No, take your dog away from me . I hate them.
Yes! That expectation is incredible…and often met with hostility if you’re less than jovial as their dog sniffs around you/your family, eats your socks etc.
 

Sbarcher

Well-Known Member
Yes! That expectation is incredible…and often met with hostility if you’re less than jovial as their dog sniffs around you/your family, eats your socks etc.
My dog has aquired a lovely selection of odd socks. It often happens when we go down to the beach, but he has been known to wrestle them from the feet of non-dog lovers. If you send me a photo of your missing sock, I will see if I can match it up.
 

Terry_dactyl

Well-Known Member
My dog has aquired a lovely selection of odd socks. It often happens when we go down to the beach, but he has been known to wrestle them from the feet of non-dog lovers. If you send me a photo of your missing sock, I will see if I can match it up.
Hahaha…fear not! The dog on this occasion was good enough to regurgitate for me!
 

Mcbean

Well-Known Member
Genuine question - what is the correct way to dispose of fat/grease? I tend to tip it into a bottle and bin it but is there a more sensible way?

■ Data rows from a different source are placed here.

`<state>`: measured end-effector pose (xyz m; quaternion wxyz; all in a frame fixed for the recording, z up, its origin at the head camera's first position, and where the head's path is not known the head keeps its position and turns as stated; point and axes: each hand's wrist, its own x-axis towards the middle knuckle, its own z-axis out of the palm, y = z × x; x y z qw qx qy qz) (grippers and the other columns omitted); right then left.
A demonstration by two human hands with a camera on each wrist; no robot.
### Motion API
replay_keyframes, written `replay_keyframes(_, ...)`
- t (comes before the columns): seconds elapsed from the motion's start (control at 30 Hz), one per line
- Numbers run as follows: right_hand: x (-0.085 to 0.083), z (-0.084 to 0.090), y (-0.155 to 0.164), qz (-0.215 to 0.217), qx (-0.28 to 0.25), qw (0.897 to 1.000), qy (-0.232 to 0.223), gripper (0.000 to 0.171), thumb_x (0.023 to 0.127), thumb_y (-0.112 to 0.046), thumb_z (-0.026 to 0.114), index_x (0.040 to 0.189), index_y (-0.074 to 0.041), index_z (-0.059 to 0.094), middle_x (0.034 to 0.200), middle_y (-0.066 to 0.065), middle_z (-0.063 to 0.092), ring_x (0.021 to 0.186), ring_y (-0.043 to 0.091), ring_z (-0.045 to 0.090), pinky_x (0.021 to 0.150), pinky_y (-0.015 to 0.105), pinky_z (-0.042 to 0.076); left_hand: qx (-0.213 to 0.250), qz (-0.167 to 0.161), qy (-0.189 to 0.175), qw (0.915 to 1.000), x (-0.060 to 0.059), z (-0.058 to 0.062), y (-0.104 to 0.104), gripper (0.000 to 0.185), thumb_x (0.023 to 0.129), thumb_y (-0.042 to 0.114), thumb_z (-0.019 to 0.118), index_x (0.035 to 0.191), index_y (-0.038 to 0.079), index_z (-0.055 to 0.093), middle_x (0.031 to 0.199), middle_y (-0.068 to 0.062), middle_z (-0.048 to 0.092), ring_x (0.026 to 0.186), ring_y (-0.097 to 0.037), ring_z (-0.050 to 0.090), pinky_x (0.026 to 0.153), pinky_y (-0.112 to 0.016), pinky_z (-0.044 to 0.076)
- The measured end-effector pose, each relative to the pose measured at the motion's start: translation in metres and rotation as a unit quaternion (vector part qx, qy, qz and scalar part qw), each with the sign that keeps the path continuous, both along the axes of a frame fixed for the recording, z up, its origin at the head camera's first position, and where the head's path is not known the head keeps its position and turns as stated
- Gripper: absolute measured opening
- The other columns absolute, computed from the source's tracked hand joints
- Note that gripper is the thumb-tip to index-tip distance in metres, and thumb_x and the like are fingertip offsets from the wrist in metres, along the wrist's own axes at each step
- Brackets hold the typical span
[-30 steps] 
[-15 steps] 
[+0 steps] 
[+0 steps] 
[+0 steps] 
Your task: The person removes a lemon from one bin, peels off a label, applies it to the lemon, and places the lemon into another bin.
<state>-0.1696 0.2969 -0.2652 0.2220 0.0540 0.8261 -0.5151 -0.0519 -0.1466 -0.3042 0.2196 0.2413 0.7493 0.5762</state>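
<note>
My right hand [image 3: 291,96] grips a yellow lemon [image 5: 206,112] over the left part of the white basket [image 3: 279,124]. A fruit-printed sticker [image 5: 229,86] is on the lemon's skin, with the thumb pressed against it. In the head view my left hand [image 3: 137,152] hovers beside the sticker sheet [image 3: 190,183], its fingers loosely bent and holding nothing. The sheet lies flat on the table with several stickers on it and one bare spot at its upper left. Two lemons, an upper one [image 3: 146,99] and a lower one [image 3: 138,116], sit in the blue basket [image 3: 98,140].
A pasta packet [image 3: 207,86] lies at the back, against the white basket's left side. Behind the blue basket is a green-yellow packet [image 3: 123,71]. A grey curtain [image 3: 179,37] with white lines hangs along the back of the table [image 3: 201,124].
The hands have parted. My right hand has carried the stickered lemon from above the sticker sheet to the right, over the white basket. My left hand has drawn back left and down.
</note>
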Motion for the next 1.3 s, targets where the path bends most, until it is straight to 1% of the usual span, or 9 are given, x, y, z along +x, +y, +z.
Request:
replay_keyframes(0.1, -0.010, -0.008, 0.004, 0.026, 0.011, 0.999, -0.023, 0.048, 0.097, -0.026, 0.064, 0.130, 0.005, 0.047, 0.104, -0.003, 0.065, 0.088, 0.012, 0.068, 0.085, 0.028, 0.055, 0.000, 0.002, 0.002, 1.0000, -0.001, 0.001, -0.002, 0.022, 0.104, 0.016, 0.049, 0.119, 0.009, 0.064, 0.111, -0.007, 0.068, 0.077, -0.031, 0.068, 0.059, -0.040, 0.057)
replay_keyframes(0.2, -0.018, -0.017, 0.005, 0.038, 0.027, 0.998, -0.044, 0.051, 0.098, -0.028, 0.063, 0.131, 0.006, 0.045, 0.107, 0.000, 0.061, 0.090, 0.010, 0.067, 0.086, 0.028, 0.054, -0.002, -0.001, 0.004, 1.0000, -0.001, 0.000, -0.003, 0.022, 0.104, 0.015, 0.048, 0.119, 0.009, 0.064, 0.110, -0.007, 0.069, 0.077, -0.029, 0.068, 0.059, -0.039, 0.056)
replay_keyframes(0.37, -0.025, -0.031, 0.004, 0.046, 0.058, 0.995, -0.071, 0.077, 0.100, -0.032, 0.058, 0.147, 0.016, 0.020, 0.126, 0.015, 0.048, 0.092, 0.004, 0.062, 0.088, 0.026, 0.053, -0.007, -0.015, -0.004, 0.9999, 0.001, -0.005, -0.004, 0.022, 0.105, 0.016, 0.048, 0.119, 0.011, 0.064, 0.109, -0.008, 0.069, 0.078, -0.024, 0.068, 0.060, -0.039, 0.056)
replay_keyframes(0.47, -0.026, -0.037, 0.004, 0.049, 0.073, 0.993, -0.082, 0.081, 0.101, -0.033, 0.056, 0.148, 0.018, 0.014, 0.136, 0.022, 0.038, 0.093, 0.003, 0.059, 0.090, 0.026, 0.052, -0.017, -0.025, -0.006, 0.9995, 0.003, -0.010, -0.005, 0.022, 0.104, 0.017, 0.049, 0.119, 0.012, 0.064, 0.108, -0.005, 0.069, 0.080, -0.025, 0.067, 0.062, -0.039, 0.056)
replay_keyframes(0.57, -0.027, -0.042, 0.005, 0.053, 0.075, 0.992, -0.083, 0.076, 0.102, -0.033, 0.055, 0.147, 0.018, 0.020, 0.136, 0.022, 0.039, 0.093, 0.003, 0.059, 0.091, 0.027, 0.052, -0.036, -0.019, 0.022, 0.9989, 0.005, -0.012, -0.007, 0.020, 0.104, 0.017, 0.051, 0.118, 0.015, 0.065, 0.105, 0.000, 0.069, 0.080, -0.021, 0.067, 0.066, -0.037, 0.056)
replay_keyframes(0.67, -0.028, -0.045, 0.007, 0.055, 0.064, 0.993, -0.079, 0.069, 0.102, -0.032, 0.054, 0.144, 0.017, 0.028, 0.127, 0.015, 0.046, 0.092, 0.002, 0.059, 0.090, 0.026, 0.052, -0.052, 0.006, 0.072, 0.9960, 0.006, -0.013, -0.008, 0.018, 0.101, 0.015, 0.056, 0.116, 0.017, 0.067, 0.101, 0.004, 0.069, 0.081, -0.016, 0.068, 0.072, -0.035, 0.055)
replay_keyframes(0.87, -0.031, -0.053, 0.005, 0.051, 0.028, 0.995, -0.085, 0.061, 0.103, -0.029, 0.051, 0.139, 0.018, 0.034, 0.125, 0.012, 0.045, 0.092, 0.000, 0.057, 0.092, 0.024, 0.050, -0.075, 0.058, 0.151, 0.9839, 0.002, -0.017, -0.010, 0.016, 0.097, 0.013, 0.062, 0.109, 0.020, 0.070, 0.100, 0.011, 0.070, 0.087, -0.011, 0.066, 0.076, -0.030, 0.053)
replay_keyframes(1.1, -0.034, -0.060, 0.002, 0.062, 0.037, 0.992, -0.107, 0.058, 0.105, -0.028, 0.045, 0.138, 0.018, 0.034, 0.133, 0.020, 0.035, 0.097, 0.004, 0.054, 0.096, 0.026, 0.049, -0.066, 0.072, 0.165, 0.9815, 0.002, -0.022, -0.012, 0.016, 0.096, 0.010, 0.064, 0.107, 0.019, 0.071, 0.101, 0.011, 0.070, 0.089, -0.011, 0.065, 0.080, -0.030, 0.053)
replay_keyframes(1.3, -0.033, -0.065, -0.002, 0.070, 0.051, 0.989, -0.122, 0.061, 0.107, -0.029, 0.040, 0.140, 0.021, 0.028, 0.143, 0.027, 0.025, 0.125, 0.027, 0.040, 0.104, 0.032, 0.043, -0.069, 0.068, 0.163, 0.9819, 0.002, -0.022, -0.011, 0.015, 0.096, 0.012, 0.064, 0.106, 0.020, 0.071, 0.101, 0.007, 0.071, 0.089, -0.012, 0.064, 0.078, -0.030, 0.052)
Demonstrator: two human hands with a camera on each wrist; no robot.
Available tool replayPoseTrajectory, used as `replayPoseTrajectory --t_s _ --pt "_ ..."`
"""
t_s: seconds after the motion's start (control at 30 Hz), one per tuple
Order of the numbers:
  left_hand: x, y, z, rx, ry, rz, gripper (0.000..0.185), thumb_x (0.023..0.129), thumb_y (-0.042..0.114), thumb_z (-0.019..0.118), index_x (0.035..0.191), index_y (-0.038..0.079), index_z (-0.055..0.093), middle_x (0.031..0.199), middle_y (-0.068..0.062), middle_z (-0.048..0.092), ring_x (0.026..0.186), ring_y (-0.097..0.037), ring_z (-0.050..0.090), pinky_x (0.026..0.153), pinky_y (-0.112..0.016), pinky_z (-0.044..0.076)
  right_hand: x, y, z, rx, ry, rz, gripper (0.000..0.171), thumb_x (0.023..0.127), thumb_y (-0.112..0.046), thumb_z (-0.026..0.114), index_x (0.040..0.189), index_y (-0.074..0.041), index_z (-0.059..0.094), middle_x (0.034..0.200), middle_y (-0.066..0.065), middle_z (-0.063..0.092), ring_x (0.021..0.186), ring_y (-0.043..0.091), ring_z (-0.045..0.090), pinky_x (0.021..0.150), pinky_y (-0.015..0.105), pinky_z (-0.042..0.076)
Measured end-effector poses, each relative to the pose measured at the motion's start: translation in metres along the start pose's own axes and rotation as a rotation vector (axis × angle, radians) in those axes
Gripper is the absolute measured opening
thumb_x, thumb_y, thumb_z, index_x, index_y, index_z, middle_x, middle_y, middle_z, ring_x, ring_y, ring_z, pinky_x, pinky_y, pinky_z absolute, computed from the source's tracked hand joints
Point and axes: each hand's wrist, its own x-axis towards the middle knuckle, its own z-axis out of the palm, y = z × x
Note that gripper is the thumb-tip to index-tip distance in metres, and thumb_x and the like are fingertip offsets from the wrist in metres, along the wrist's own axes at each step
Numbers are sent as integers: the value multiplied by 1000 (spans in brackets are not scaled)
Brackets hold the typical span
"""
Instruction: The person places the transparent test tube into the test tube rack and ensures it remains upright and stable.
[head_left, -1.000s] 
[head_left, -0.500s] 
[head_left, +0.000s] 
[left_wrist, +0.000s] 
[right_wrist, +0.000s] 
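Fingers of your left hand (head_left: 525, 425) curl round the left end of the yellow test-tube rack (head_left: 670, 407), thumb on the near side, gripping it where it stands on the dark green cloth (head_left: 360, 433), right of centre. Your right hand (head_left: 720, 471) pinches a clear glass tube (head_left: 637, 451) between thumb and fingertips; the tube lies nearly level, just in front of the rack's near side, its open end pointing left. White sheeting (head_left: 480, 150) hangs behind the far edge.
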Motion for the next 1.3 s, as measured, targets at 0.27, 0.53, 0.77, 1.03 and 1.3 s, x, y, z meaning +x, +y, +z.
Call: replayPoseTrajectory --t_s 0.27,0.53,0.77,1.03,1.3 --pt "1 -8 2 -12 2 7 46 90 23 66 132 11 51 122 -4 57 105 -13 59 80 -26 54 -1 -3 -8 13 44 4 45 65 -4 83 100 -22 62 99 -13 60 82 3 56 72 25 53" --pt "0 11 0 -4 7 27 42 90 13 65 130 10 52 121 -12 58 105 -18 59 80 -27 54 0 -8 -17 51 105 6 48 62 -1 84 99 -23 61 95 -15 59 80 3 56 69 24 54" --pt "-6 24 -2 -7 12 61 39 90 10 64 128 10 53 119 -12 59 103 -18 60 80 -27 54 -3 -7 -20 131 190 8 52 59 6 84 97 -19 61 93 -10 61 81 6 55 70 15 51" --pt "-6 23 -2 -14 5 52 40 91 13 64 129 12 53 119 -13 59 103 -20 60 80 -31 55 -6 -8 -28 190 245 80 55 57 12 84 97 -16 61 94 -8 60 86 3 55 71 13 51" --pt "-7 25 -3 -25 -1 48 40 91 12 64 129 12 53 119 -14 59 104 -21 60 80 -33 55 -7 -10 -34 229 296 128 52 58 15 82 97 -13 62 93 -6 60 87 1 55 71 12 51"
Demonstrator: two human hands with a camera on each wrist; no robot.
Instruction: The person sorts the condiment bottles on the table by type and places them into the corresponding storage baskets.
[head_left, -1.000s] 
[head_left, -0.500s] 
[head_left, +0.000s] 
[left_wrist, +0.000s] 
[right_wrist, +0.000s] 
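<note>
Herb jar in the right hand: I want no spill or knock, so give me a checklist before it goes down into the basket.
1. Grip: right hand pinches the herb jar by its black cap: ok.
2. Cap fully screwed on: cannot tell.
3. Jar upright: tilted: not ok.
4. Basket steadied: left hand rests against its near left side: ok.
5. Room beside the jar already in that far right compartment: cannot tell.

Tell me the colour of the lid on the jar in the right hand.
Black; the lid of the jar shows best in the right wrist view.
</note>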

get newspaper to absorb it then wrap it up and put it in the green or black bin
 

olderskyblue

Well-Known Member
While I'm on the subject, why do retired people insist on shopping at weekends, they've got all frigging week
There’s only so many pleasures you can get when you’re old, and pissing off the 9 to 5 er‘s is one of them :ROFLMAO: :ROFLMAO:
 

shmmeee

Well-Known Member
I kinda get it - but any reason in particular this morning??? Have i missed something?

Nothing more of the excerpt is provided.